Removal and postponement of PAPs in reaction to glutamate improve post-synaptic responses, inhibit trans-synaptic activation, and prevent additional glutamate proclamation. Still, astrocyte operational flexibility exchange is not recognized upon declaration of other GABA, dopamine, somatostatin, serotonin, acetylcholine, etc. (neurotransmitters) [3]. The appearance of glial fibrillary acid protein (GFAP) has become a typical indicator for immunohistochemically astrocytic cells [4]. Research on transgenic mice showed that the appearance of GFAP isn’t necessary for the usual form and role of the furthermost astrocytic cell in the energetic, nervous system of transgenic mice. Still, it’s essential to develop reactive astrogliosis and glial scar development.
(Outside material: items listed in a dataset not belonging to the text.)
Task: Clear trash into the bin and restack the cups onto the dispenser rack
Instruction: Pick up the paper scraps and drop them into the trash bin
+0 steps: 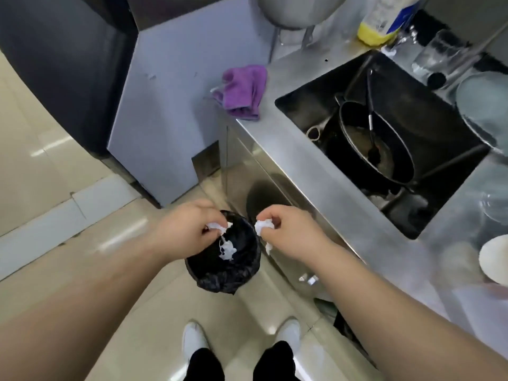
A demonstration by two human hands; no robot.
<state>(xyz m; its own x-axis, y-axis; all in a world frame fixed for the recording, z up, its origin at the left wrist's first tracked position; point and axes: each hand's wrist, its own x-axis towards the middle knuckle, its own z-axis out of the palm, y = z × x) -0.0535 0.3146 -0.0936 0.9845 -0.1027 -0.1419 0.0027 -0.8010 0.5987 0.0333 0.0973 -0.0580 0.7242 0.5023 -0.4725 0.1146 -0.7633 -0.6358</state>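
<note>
A small bin [220, 273] lined with a black bag stands on the floor beside the steel counter. My left hand [187, 229] hovers over its left rim, closed on a crumpled white tissue [217, 226]. My right hand [288, 229] is over the right rim, closed on another white tissue wad [262, 226]. A white scrap of tissue [227, 249] is inside the bin or dropping into it. Clear glass cups [437, 55] stand at the back of the counter, blurred.
A steel counter [275, 111] holds a sink [398, 204] with a black pan [384, 149] in it. A purple cloth [244, 90] lies at the counter's left corner. Plates [492, 259] sit at the right edge. A yellow bottle [382, 23] stands behind. My white shoes are below.
</note>
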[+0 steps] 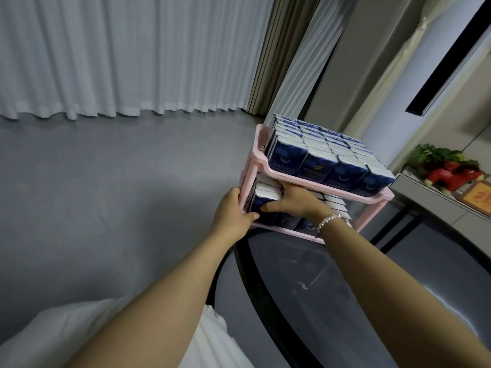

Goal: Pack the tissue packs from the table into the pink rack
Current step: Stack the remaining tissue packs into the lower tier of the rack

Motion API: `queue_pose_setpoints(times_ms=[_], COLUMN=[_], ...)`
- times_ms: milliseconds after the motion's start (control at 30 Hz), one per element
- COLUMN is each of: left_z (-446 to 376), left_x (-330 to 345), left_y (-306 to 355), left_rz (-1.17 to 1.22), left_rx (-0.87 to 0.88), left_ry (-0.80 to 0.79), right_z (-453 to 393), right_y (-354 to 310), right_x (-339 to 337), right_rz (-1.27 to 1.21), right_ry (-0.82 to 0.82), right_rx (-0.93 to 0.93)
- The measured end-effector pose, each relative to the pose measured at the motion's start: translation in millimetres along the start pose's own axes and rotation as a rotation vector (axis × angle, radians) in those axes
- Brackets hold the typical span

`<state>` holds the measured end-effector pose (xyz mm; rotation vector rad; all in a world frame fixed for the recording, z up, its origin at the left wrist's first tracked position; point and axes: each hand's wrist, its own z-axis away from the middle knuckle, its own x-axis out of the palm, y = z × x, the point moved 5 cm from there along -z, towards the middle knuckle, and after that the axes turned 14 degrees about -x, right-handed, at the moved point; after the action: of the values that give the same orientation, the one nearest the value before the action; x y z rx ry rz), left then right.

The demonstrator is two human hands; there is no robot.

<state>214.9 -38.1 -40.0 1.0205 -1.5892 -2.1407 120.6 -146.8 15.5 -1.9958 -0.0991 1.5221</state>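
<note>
A pink two-tier rack [255, 160] stands at the far left edge of the dark glass table [332, 288]. Its top shelf is filled with several blue and white tissue packs [332, 152] standing upright in rows. More tissue packs fill the lower shelf [337, 205]. My left hand [232, 213] holds the rack's front left post, thumb against a pack at the corner. My right hand [295, 201] reaches into the lower shelf, fingers lying over the packs and thumb spread to the left; the fingertips are hidden under the top shelf.
White curtains [119, 57] hang over the grey floor [106, 181] to the left. A cabinet at the right carries red and green ornaments [449, 168] and a framed picture [478, 197]. A white garment [212, 341] shows at the bottom.
</note>
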Motion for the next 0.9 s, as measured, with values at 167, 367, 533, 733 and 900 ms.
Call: queue_pose_setpoints(times_ms=[167,367,533,733,900], left_z=[-8.6,-9.9,-8.7,-8.1,-9.1], left_x=[3.4,9.3,8.2,7.1,9.9], left_y=[0.7,3.5,4.8,5.0,2.2], left_rz=[-0.005,-0.073,-0.091,-0.136,-0.083], left_rx=[-0.019,-0.032,-0.029,-0.007,-0.026], left_ry=[0.077,0.083,0.119,0.147,0.083], right_z=[-8.2,-3.5,1.2,2.2,6.4], right_y=[7.6,13.4,12.9,0.0,3.5], right_x=[1.2,-0.7,2.6,10.6,12.7], right_rz=[0.053,0.069,0.136,0.403,0.675], right_ry=[-0.077,-0.081,0.017,0.032,-0.124], right_rx=[-0.003,-0.008,-0.093,-0.194,-0.129])
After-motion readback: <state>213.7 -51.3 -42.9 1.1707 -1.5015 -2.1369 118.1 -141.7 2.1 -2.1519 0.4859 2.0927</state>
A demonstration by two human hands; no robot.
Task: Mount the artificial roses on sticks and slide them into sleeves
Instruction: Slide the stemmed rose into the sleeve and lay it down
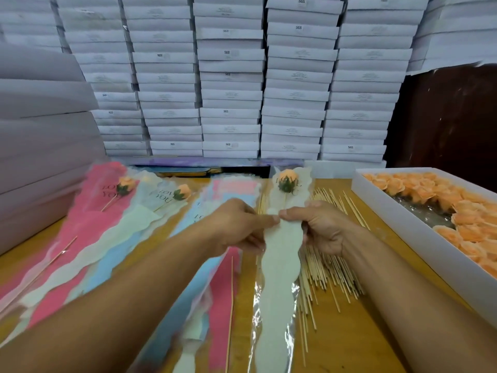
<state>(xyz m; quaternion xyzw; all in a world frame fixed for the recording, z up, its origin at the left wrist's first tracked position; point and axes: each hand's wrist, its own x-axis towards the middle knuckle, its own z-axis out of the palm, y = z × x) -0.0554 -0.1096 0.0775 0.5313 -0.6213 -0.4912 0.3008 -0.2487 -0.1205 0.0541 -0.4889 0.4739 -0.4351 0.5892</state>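
Nearest the viewer, two bare forearms reach forward over a wooden table (349, 332), and between them a long cream sleeve (279, 265) with wavy edges and a clear film border runs away from the near edge. Both hands pinch this sleeve at its middle: the left hand (236, 227) is closed on its left edge, thumb on top and fingers curled beneath, and the right hand (320, 227) is closed on its right edge in the same way, the two thumbs almost touching. Under and right of the sleeve lies a loose heap of bamboo sticks (328, 267), fanned across the table. Left of the hands, flat sleeves in pink, pale blue and cream (107, 238) overlap, blurred; a single stick (231, 305) lies on a near pink one. At the far end of the held sleeve sits an orange rose with green sepals (287, 180), inside the sleeve's mouth. Two more sleeved roses (154, 191) lie at the far left on sleeves printed "LOVE YOU". To the right, a white tray (398, 211) holds many orange rose heads (430, 195), part of its clear lining bare. Behind everything, stacks of white boxes (231, 76) form a wall.
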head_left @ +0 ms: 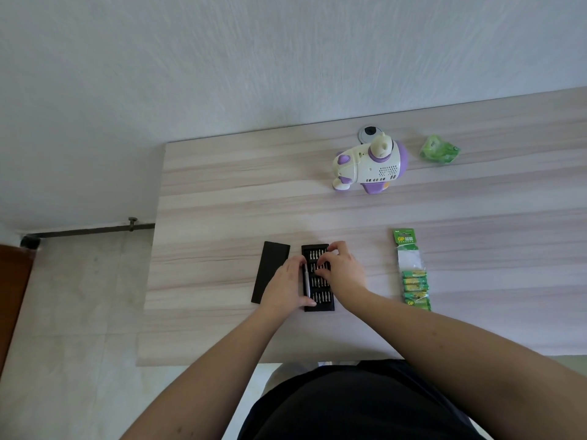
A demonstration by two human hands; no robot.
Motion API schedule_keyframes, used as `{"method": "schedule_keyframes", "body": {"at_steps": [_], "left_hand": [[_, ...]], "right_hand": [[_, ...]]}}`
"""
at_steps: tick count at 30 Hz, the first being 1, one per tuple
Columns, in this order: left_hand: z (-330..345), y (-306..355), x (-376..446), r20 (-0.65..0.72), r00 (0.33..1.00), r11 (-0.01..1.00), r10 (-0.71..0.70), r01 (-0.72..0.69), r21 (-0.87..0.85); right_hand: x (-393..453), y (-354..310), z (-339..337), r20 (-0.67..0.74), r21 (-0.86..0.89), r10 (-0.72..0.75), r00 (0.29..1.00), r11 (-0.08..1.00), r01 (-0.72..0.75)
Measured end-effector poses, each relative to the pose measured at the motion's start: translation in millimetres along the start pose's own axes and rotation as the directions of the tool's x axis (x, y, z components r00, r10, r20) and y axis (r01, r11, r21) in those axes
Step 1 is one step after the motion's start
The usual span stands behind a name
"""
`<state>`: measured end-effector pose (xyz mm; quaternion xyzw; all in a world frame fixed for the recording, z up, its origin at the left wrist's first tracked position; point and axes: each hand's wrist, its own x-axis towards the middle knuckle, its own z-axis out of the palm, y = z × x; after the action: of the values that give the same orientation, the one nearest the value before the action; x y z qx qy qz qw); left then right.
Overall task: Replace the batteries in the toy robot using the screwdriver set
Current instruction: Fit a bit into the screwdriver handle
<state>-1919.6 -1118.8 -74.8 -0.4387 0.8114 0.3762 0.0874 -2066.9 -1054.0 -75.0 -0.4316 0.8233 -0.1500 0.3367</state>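
Note:
A black screwdriver set tray (pixel 321 304) with rows of small bits lies open near the table's front edge. My left hand (pixel 283 285) grips the tray's left side, thumb by the silver screwdriver handle (pixel 306 281). Over the bits hovers my right hand (pixel 341 268), its fingertips curled down and pinching at a bit in the middle rows. The tray's black cover (pixel 270 268) lies just left of it. The white and purple toy robot (pixel 370 165) lies on its side farther back. A green pack of batteries (pixel 413 274) lies to the right of the tray.
A crumpled green wrapper (pixel 440 150) sits right of the toy. A round grey cable grommet (pixel 368 133) is behind the toy near the table's back edge. The wooden table (pixel 222 201) ends at the left, with tiled floor beyond.

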Motion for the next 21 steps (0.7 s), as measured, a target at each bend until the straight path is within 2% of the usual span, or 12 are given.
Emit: {"method": "schedule_keyframes", "body": {"at_steps": [21], "left_hand": [[0.8,0.6,-1.4,-0.008,1.0,0.999,0.006,-0.006,-0.033]], "right_hand": [[3.5,3.1,2.5,0.017,0.113,0.03,0.999,0.993,-0.032]]}}
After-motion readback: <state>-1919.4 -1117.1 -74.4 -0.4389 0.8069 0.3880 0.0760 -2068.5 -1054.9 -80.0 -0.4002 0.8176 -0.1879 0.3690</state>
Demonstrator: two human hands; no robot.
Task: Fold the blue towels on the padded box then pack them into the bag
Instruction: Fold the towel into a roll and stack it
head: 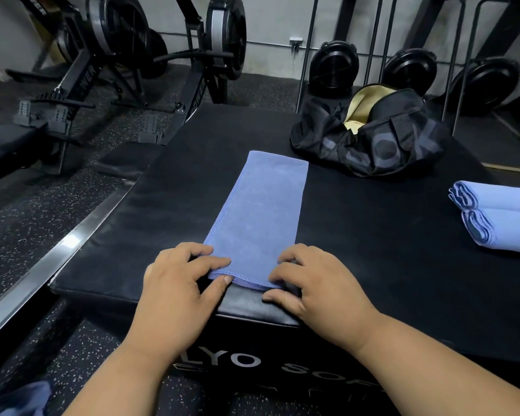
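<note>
Step in hand: folding, third towel by the look of it. Left hand [179, 273] pinches the near-left corner of the blue towel [260, 211], thumb under the hem. The towel lies as a long strip on the padded box [168, 205], running toward 12 o'clock from both hands. Right hand [308, 279] grips the near-right corner. Next move likely: lift the near end, carry it to the far end. Bag [370, 136] open at 1 o'clock; folded towels [502, 217] at 3 o'clock.
</note>
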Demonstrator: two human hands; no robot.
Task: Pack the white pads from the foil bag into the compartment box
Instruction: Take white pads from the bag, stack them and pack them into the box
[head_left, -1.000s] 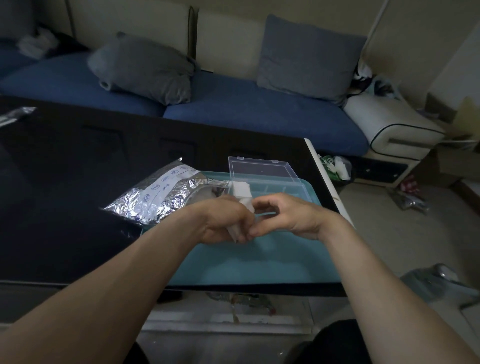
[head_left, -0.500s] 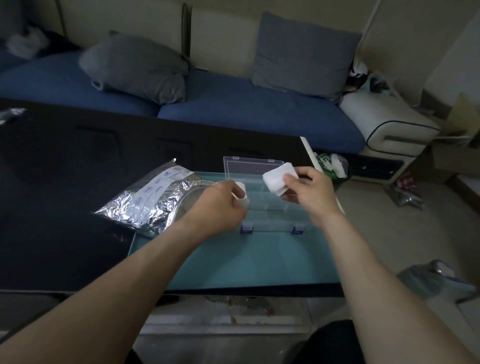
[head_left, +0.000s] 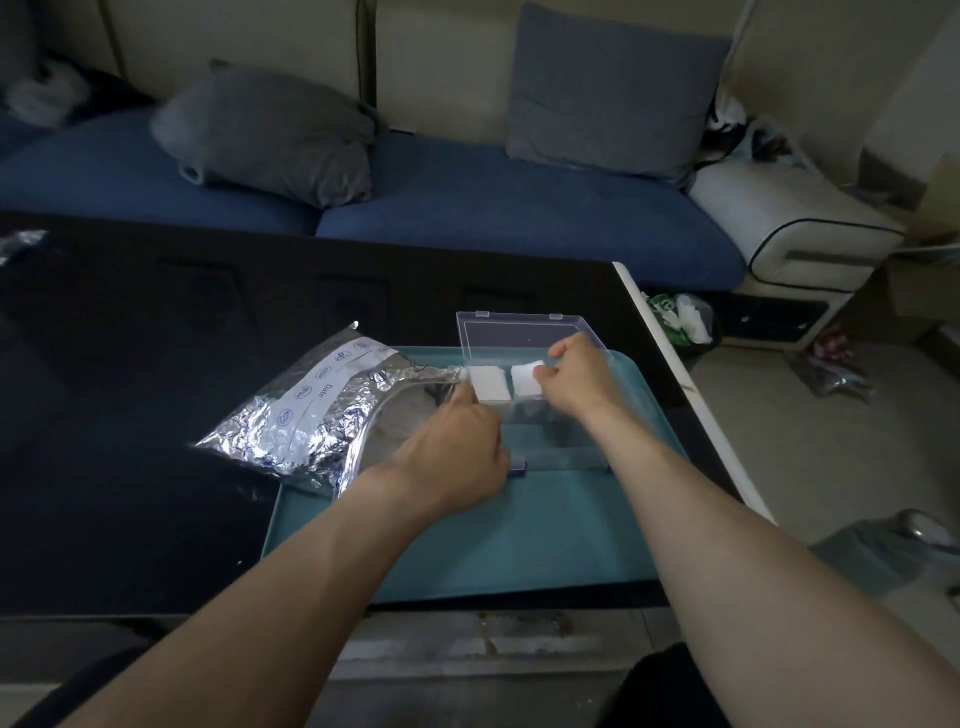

Over and above, concerning the procedure of GFAP as an astrocyte indication, it’s compulsory to pay attention that GFAP expression isn’t limited to protoplasmic and fibrous astrocytes. In the interior of the nervous system, GFAP is too expressed by numerous cells that can be reflected as part of prolonged astroglial cells. On the outer side of the nervous system, GFAP is articulated extensively in countless nerves via a range of cell forms Figures 14 [5].

Figure 1.

Astrogliosis and GFAP articulation in astrocytes.

Figure 2.

Astroglial asthenia/atrophy and astrogliosis in neuropathology.

Figure 3.

Hypoxia and HIF-1α stabilization in brain.

Figure 4.

Role of hypoxia in activation of inflammatory pathway.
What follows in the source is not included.